WORK REQUIRED - With the pictures left out, restate exactly the part below that opens with the line containing "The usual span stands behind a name" and closes with the line containing "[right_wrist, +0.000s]".

RECORD SET below:

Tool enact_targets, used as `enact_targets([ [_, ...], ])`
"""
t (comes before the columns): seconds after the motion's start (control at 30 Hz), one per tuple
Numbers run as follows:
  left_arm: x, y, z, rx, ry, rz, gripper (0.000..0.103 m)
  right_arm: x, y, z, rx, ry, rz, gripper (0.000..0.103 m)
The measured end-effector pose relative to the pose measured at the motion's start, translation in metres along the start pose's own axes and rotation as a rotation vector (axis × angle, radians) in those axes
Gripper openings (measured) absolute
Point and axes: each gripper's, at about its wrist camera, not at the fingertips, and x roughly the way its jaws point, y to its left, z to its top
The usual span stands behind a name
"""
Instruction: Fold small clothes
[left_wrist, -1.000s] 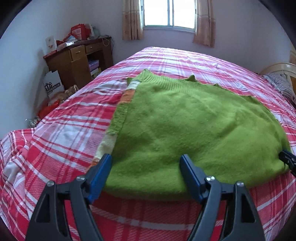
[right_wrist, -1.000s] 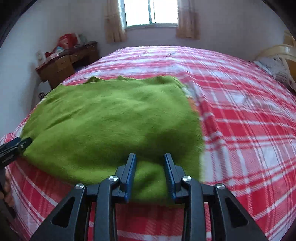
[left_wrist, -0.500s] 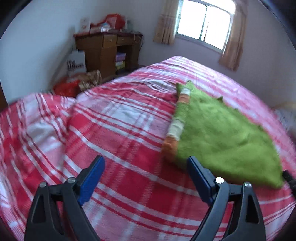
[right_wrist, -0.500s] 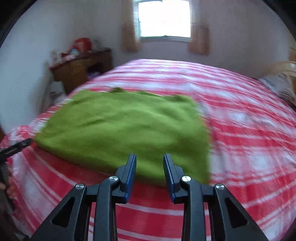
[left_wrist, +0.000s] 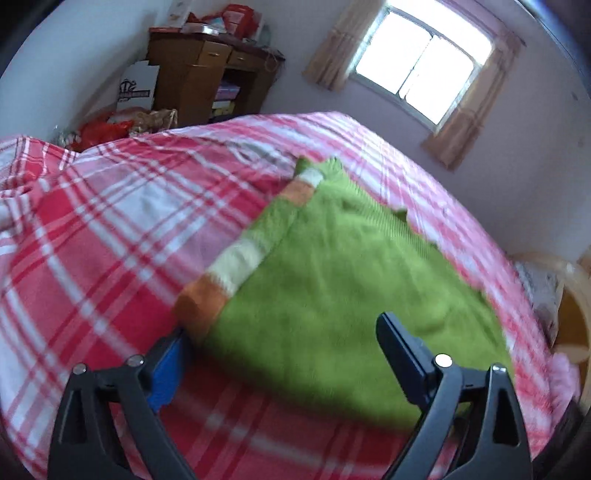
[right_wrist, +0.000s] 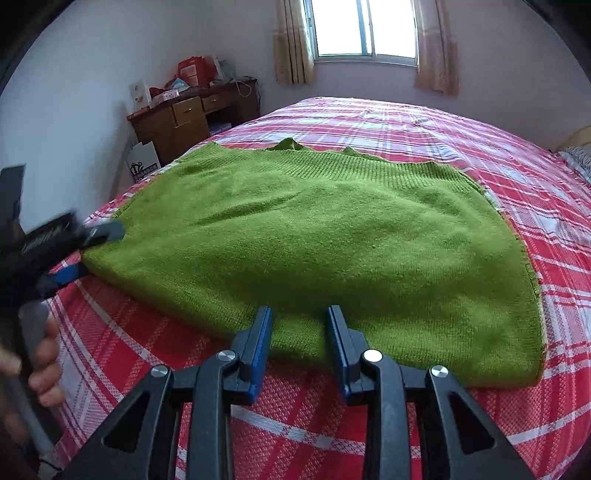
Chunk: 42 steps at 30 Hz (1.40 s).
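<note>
A folded green sweater lies flat on the red plaid bed; it also shows in the left wrist view, with an orange and white striped sleeve along its left edge. My left gripper is open wide at the sweater's near left corner, one finger beside the orange cuff, the other over the green cloth. It also shows at the left of the right wrist view, straddling that corner. My right gripper is open with a narrow gap, its fingertips at the sweater's near edge.
A wooden desk with clutter stands by the far left wall, with bags on the floor beside it. A window with curtains is at the back. A pillow lies at the right. The bedspread extends beyond the sweater.
My left gripper swung back toward the sweater and now straddles its near left corner. My right gripper moved closer to the sweater's near edge.
</note>
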Motion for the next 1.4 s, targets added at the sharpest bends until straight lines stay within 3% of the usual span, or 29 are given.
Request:
enact_targets([
  [0.13,0.011,0.005,0.011,-0.080,-0.008,-0.016,0.059,0.001,-0.001,-0.002,0.008,-0.009,0.014,0.032],
  [0.27,0.011,-0.003,0.000,0.006,-0.025,0.043,0.039,-0.001,-0.008,-0.004,0.047,-0.024,0.059,0.033],
  [0.33,0.010,-0.007,0.001,0.037,-0.030,0.051,0.021,0.000,-0.010,-0.004,0.059,-0.026,0.073,0.033],
  [0.4,0.006,-0.015,0.005,0.069,-0.047,0.035,0.018,-0.001,-0.009,-0.004,0.061,-0.027,0.075,0.033],
  [0.6,-0.011,-0.072,0.001,0.309,-0.122,0.004,0.011,-0.001,-0.011,-0.004,0.070,-0.028,0.082,0.033],
  [0.8,-0.003,-0.099,-0.025,0.420,-0.075,-0.060,0.009,-0.003,-0.019,-0.001,0.115,-0.013,0.132,0.033],
  [0.9,0.004,-0.084,-0.025,0.372,-0.048,-0.069,0.009,-0.007,-0.033,0.010,0.191,0.010,0.185,0.033],
  [1.0,-0.006,-0.058,-0.013,0.252,-0.078,-0.095,0.009,-0.018,-0.037,0.034,0.182,-0.016,0.215,0.035],
  [1.03,-0.010,-0.049,-0.007,0.223,-0.099,-0.090,0.009,-0.022,-0.036,0.043,0.173,-0.031,0.220,0.038],
  [1.1,-0.015,-0.029,0.004,0.156,-0.109,-0.097,0.009,-0.025,-0.035,0.061,0.170,-0.053,0.241,0.057],
  [1.2,-0.007,0.006,0.018,0.025,-0.066,-0.103,0.010,-0.019,-0.027,0.080,0.168,-0.065,0.298,0.057],
  [1.3,0.001,0.038,0.016,-0.077,-0.019,-0.108,0.016,0.000,-0.006,0.096,0.144,-0.044,0.311,0.057],
  [1.4,-0.005,0.046,0.007,-0.096,-0.034,-0.094,0.029,0.035,0.013,0.112,0.146,0.025,0.309,0.057],
])
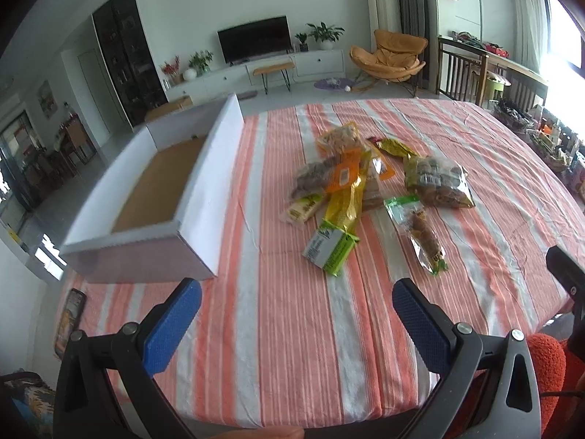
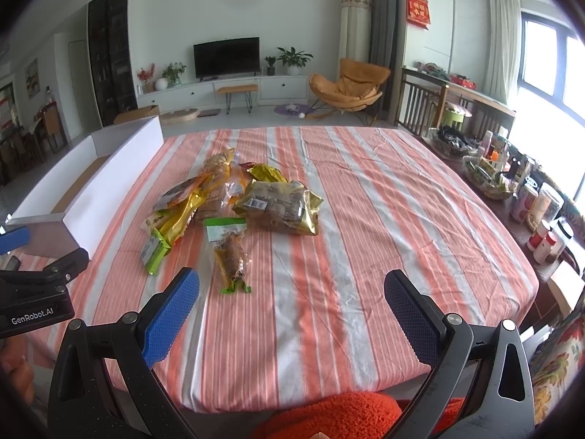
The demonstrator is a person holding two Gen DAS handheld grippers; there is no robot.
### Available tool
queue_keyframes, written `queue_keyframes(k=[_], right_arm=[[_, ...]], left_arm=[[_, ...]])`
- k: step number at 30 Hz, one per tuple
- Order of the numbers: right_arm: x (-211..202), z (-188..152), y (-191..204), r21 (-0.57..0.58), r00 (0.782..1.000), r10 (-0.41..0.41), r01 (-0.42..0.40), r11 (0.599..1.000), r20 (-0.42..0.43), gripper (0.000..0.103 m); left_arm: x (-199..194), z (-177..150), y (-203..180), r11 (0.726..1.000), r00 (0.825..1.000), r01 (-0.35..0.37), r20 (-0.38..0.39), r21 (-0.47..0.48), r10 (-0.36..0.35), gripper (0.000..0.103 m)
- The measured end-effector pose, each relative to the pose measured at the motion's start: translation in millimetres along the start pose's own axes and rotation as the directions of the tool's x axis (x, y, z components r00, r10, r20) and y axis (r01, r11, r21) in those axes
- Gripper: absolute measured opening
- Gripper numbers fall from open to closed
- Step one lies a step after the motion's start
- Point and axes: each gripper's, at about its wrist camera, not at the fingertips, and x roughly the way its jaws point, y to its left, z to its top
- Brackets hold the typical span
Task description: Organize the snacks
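Left wrist view shows the left gripper (image 1: 296,314) and right gripper (image 2: 290,303) with jaws spread, empty, near the snacks (image 1: 369,183), probably because the box (image 1: 204,197) at the left waits for them.

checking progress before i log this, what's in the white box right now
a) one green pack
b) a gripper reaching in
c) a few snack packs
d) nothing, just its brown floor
d: the white box shows only its bare brown floor, while the snack packs all lie in a pile on the striped cloth beside it.
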Motion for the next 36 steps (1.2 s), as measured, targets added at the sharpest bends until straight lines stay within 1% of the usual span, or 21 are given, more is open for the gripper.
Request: queue_keyframes(k=[2, 4, 6, 8, 9, 10, 11, 12, 14, 16, 17, 18, 19, 22, 23, 25, 26, 29, 32, 34, 36], right_arm=[[-2.5, -1.2, 2.7, 0.000, 1.000, -0.004, 0.004, 1.000, 0.002, 0.102], [1.9, -4.1, 1.0, 0.003, 1.000, -0.006, 0.006, 1.000, 0.004, 0.102], [6.5, -6.6, -0.7, 0.013, 1.000, 0.013, -0.013, 1.000, -0.007, 0.102], [18.3, -7.9, -2.7, 0.028, 0.996, 0.072, -0.071, 0.997, -0.042, 0.102], [31.9, -8.8, -5.2, 0.049, 0.987, 0.142, -0.138, 0.989, -0.078, 0.102], [47.0, -10.8, -7.7, 0.073, 0.971, 0.207, -0.199, 0.977, -0.117, 0.102], [62.1, -12.5, -9.2, 0.097, 0.957, 0.245, -0.232, 0.968, -0.158, 0.102], [83.8, -14.8, -12.7, 0.130, 0.941, 0.258, -0.234, 0.964, -0.219, 0.102], [121.6, -16.4, -15.6, 0.166, 0.912, 0.264, -0.220, 0.961, -0.314, 0.102], [145.2, -13.6, -10.4, 0.168, 0.890, 0.289, -0.244, 0.955, -0.352, 0.102], [155.6, -12.6, -3.3, 0.147, 0.884, 0.289, -0.251, 0.957, -0.368, 0.102], [165.9, -11.1, 4.7, 0.114, 0.879, 0.282, -0.257, 0.960, -0.384, 0.102], [172.7, -9.6, 12.8, 0.081, 0.879, 0.267, -0.257, 0.963, -0.395, 0.102], [197.8, -11.0, 36.8, 0.008, 0.874, 0.224, -0.245, 0.970, -0.431, 0.103], [199.6, -10.9, 44.8, -0.042, 0.893, 0.179, -0.215, 0.976, -0.412, 0.102], [205.2, -12.7, 59.4, -0.118, 0.909, 0.124, -0.185, 0.976, -0.398, 0.103], [204.6, -13.3, 60.5, -0.113, 0.914, 0.129, -0.185, 0.976, -0.384, 0.103], [199.4, -18.5, 57.3, -0.081, 0.933, 0.111, -0.147, 0.986, -0.343, 0.103], [192.9, -25.7, 53.4, -0.084, 0.950, 0.112, -0.142, 0.986, -0.291, 0.103], [194.6, -23.7, 53.5, -0.094, 0.944, 0.115, -0.151, 0.984, -0.309, 0.102], [199.7, -19.0, 54.1, -0.096, 0.938, 0.102, -0.141, 0.985, -0.332, 0.096]], left_arm=[[15.7, -5.0, 3.5, 0.999, 0.998, 0.038, -0.052, -0.019, -0.039, 0.103], [31.6, -10.3, 4.9, 0.996, 0.992, 0.083, -0.095, -0.035, -0.086, 0.103], [53.5, -16.4, 4.2, 0.989, 0.978, 0.139, -0.149, -0.050, -0.144, 0.103], [74.5, -21.9, 2.5, 0.981, 0.962, 0.184, -0.195, -0.059, -0.192, 0.103], [84.8, -24.5, 1.2, 0.978, 0.954, 0.199, -0.218, -0.061, -0.207, 0.103], [97.4, -26.9, 0.0, 0.976, 0.945, 0.211, -0.244, -0.058, -0.219, 0.103], [106.2, -28.1, -0.3, 0.974, 0.940, 0.218, -0.258, -0.053, -0.225, 0.103], [112.4, -29.2, -1.5, 0.976, 0.939, 0.215, -0.266, -0.045, -0.219, 0.103], [126.0, -32.3, -1.7, 0.979, 0.938, 0.202, -0.283, -0.021, -0.200, 0.103], [136.4, -35.2, 2.0, 0.981, 0.932, 0.193, -0.309, -0.015, -0.188, 0.103], [142.3, -37.5, 2.8, 0.982, 0.929, 0.189, -0.322, -0.014, -0.184, 0.103], [143.6, -37.8, 2.9, 0.985, 0.936, 0.172, -0.312, 0.000, -0.164, 0.103], [144.5, -38.6, 2.4, 0.986, 0.940, 0.166, -0.305, 0.011, -0.155, 0.103], [147.2, -39.7, 2.5, 0.986, 0.939, 0.168, -0.303, 0.004, -0.159, 0.103], [147.0, -40.6, 1.9, 0.986, 0.941, 0.167, -0.299, 0.003, -0.158, 0.103], [146.0, -42.3, 2.5, 0.986, 0.944, 0.166, -0.289, 0.002, -0.159, 0.103], [144.8, -43.3, 2.1, 0.986, 0.946, 0.167, -0.281, 0.003, -0.159, 0.103], [136.9, -51.6, 9.8, 0.985, 0.953, 0.174, -0.251, 0.007, -0.167, 0.103], [132.7, -60.9, 14.1, 0.982, 0.963, 0.189, -0.203, 0.024, -0.180, 0.103], [125.8, -67.5, 17.1, 0.980, 0.966, 0.197, -0.179, 0.034, -0.188, 0.103], [122.8, -70.4, 19.2, 0.978, 0.963, 0.202, -0.193, 0.043, -0.190, 0.103]])
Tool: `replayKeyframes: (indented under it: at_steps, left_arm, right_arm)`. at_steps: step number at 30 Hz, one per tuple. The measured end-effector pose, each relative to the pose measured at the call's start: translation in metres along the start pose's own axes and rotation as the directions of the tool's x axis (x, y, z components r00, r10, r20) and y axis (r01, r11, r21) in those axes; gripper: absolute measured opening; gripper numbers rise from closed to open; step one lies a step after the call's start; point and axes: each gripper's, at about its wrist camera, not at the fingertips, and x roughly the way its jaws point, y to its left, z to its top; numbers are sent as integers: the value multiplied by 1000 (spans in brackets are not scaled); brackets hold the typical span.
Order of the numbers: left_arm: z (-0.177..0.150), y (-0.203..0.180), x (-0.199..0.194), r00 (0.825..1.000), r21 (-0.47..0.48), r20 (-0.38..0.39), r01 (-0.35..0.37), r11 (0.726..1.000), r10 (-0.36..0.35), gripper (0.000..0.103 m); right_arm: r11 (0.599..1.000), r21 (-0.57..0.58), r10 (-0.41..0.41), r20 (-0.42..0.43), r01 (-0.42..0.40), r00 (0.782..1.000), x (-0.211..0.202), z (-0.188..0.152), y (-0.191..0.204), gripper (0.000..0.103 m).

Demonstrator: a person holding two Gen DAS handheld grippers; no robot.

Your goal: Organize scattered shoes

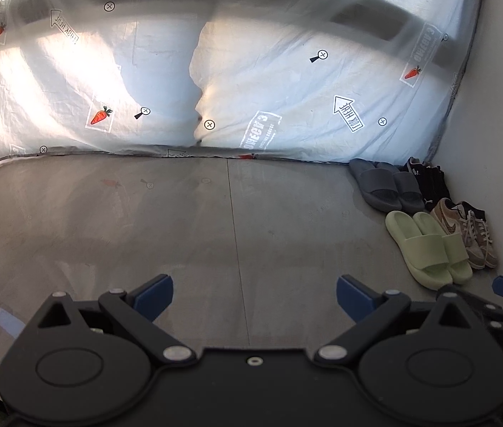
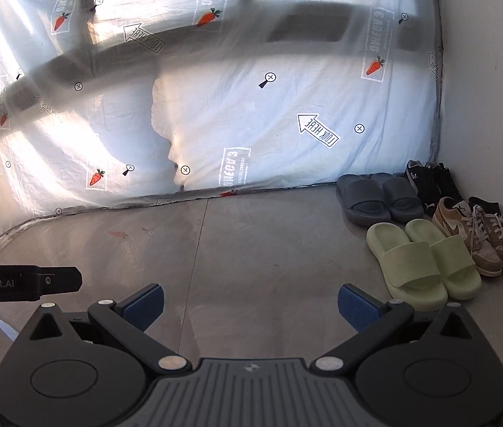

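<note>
In the left wrist view the left gripper [image 1: 255, 293] hangs released and empty over bare floor [image 1: 144, 231] while four pairs of shoes [image 1: 429, 220] sit lined up far right by the wall, and in the right wrist view the right gripper [image 2: 250, 302] is likewise spread and empty, so the tidying looks finished

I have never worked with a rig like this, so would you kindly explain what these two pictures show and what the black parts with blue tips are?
Each picture comes from a fisheye camera mounted on a handheld two-finger gripper, looking forward along its fingers. The black parts with blue pads are the left gripper and the right gripper; both are open and hold nothing. On the grey floor, four pairs of shoes stand in the corner beside the white wall: green slides, grey slides, tan sneakers and black sneakers. Behind hangs a printed plastic sheet.
</note>
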Motion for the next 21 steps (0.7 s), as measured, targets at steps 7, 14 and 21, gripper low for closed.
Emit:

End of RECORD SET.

ANSWER TO THIS PROBLEM -
The usual span stands behind a name
"""
Instruction: Fold small clothes
[left_wrist, -1.000s] 
[right_wrist, -1.000s] 
[left_wrist, -0.500s] 
[right_wrist, -0.500s] 
[left_wrist, +0.000s] 
[right_wrist, +0.000s] 

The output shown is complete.